| Work to complete |
Every line below that holds "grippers" must be copied.

| Supplied material |
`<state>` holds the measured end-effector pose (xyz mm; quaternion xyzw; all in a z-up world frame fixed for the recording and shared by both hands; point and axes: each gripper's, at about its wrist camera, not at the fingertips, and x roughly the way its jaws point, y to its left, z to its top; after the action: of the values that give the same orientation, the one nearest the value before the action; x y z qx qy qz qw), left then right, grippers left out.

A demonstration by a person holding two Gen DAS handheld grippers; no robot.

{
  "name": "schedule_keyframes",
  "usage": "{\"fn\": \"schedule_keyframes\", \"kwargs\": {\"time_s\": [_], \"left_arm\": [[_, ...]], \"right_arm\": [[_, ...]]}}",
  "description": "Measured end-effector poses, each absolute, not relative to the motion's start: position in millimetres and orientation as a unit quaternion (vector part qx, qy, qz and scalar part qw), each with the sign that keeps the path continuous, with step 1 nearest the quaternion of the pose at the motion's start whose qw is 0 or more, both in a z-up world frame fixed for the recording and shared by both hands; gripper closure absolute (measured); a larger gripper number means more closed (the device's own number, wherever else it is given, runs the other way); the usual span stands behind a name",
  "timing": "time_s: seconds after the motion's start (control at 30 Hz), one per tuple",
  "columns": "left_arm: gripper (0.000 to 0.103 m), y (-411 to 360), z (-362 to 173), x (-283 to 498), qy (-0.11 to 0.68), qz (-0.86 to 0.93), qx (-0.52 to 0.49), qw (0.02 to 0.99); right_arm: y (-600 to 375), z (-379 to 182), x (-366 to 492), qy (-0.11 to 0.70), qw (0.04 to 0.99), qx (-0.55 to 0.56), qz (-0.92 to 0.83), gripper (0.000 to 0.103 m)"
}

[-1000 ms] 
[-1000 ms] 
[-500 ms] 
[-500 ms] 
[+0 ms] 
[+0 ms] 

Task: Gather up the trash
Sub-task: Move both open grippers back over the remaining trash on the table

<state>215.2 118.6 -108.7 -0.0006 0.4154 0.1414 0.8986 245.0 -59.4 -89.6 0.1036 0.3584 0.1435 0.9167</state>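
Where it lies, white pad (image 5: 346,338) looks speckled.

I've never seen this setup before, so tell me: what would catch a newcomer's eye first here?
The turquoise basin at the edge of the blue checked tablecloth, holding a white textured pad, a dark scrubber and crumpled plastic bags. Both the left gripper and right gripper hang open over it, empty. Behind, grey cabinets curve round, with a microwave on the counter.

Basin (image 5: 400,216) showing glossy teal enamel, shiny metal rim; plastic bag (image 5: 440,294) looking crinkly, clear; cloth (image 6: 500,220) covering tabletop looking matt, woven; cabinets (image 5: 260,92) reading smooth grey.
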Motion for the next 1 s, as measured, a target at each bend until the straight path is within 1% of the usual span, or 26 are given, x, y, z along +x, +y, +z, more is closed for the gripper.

| Task answer |
`<state>` holds the measured end-effector pose (xyz mm; quaternion xyzw; all in a z-up world frame fixed for the recording and shared by both hands; point and axes: each gripper's, at about its wrist camera, not at the fingertips, and x roughly the way its jaws point, y to its left, z to its top; after the action: of the values that give the same orientation, the one nearest the value before the action; x y z qx qy qz qw), left then right, grippers left out.
A demonstration by a person holding two Gen DAS handheld grippers; no robot.
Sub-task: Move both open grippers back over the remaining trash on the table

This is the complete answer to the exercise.